Every year BBI hosted a huge missionary conference in the vast gymnasium on campus. Missionaries from around the world, often in costume, told of the millions of heathen suffering from lack of our message of hope. Our 60-voice choir sang "Follow, I will follow Thee my Lord . . ." I remember a giant wave of emotion pulling many of us to commit our lives to foreign missionary service. I imagined myself in New Guinea or South America.
We kids were just kids, like anywhere, I suppose, but without any drugs, movies, electronics, TV. We had a lot of fun.
Here's our high school girls hockey team which lasted until the faculty felt it was unladylike and probably too violent. That's me on the left front row. My roommate Babs is just behind me.

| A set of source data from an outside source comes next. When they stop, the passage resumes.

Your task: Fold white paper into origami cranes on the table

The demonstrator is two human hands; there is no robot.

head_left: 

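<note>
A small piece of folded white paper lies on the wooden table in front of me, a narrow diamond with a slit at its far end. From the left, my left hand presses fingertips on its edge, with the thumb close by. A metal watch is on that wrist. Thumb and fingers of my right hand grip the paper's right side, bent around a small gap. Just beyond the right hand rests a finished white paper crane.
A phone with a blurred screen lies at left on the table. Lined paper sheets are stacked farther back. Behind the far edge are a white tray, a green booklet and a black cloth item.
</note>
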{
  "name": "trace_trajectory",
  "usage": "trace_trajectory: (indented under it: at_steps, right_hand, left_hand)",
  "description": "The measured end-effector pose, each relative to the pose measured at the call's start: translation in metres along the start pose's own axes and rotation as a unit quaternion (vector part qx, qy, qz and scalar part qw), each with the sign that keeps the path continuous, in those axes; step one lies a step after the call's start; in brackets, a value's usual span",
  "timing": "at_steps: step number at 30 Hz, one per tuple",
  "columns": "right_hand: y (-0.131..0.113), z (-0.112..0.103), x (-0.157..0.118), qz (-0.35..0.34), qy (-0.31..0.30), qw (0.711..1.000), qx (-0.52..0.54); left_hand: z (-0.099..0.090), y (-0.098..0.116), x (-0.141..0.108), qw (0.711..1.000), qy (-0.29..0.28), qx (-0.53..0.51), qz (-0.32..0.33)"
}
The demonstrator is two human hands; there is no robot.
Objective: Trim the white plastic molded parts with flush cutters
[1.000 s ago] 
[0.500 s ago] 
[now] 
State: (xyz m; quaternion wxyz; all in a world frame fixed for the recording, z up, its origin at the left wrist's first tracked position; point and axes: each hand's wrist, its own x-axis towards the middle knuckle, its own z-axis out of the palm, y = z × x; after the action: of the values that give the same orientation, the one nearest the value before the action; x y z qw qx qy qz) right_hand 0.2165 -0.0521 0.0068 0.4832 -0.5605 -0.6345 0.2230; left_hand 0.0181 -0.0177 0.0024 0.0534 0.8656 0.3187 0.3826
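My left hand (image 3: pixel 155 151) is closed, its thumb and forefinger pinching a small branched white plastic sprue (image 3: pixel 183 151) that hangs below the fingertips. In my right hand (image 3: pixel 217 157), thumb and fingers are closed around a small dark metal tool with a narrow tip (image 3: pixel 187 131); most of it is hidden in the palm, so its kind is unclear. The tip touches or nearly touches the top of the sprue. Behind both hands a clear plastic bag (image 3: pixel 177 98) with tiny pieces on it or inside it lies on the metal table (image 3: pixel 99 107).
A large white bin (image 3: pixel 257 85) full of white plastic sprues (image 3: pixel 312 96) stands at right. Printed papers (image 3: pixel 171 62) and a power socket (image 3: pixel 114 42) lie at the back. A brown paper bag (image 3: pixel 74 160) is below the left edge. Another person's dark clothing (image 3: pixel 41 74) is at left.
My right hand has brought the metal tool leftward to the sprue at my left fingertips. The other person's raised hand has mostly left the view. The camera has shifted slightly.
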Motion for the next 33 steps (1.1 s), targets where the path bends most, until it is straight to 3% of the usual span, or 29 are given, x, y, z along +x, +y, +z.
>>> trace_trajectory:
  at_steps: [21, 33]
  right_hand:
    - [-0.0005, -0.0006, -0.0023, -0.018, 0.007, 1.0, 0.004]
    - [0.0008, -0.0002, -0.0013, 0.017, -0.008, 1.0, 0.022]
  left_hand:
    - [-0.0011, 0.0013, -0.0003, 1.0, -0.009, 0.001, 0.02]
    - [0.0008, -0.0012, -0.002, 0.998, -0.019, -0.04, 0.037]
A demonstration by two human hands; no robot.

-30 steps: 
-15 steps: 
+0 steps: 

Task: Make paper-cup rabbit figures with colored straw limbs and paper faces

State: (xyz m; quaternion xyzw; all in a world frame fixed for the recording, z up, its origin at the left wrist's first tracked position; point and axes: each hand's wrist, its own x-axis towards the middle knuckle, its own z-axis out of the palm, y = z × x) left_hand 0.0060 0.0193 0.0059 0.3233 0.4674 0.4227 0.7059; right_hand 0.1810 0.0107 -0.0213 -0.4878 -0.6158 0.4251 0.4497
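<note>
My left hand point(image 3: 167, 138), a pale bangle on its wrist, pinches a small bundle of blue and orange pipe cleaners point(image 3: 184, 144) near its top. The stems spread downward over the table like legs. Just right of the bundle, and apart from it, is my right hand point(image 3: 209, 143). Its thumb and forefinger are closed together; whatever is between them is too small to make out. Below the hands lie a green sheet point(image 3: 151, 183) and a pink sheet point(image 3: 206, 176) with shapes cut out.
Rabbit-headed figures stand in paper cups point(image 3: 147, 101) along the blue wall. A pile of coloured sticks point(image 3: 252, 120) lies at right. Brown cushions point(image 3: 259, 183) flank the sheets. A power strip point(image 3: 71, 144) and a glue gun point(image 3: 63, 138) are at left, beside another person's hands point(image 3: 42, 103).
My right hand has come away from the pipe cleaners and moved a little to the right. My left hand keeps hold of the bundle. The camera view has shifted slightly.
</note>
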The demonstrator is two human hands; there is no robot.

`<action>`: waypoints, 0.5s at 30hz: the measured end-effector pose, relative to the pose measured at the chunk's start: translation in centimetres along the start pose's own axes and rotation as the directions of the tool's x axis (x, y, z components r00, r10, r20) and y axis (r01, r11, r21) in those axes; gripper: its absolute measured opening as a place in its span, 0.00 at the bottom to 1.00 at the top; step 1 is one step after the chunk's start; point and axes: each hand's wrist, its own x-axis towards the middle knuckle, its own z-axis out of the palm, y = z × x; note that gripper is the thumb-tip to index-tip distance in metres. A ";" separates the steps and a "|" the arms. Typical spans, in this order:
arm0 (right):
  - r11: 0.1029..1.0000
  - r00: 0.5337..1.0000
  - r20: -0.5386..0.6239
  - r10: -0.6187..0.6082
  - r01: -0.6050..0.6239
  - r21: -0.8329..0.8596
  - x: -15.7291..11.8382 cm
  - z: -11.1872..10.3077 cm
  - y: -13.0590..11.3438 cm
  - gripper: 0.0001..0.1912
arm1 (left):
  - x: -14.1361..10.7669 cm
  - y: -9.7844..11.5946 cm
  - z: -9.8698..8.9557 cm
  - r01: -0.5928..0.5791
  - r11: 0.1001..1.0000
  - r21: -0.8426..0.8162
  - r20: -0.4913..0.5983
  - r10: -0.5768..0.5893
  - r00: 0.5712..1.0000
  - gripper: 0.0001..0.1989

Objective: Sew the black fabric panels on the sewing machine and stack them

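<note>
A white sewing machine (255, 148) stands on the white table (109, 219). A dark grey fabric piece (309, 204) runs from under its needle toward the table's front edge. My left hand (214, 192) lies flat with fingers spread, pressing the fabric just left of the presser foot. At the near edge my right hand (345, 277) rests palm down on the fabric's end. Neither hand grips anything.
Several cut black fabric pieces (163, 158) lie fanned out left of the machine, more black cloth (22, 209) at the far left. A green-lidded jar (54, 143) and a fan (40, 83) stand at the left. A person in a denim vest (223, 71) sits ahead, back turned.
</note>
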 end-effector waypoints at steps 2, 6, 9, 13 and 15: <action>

Looking back I see how very YOUNG we were! These 14 year old boys in my class seem so tender and innocent, but take my word for it, they were anything but. My sort-of boy friend was Bryan St. George, in the back centre with the blond brush cut.
And here's a blurry little pic of friend Doug teaching me to shoot cans off a fence.
Its hard to believe I EVER held a gun in my totally pacifistic hands!
In the summer if I didn't go back to the city to work in my father's bookstore, I went with my friend Joyce to her family farm. They were Ukranian folks who served lots of delicious homemade sour cream on everything.
Here I'm pitching hay >>> or pretending to -
Then one day at the end of my third year grim Miss Neufeld, Dean of Women, called me in and stated in a flat voice, "You have exhausted your merits!
"But", she added, "Its not so much that - it is your ATTITUDE! . . . I'm sorry Miss Anderson, but you will not be welcomed back to Briercrest!'
I don't know why I'm sharing these Briercrest memories from 65 years ago - with their mix of outer independence and inner lonliness.
Next time I'll take you back to the big city and then on to the next step in the journey. Stay tuned!
It is so clear now that each event, place, person, and situation played a necessary role in my journey to wholeness.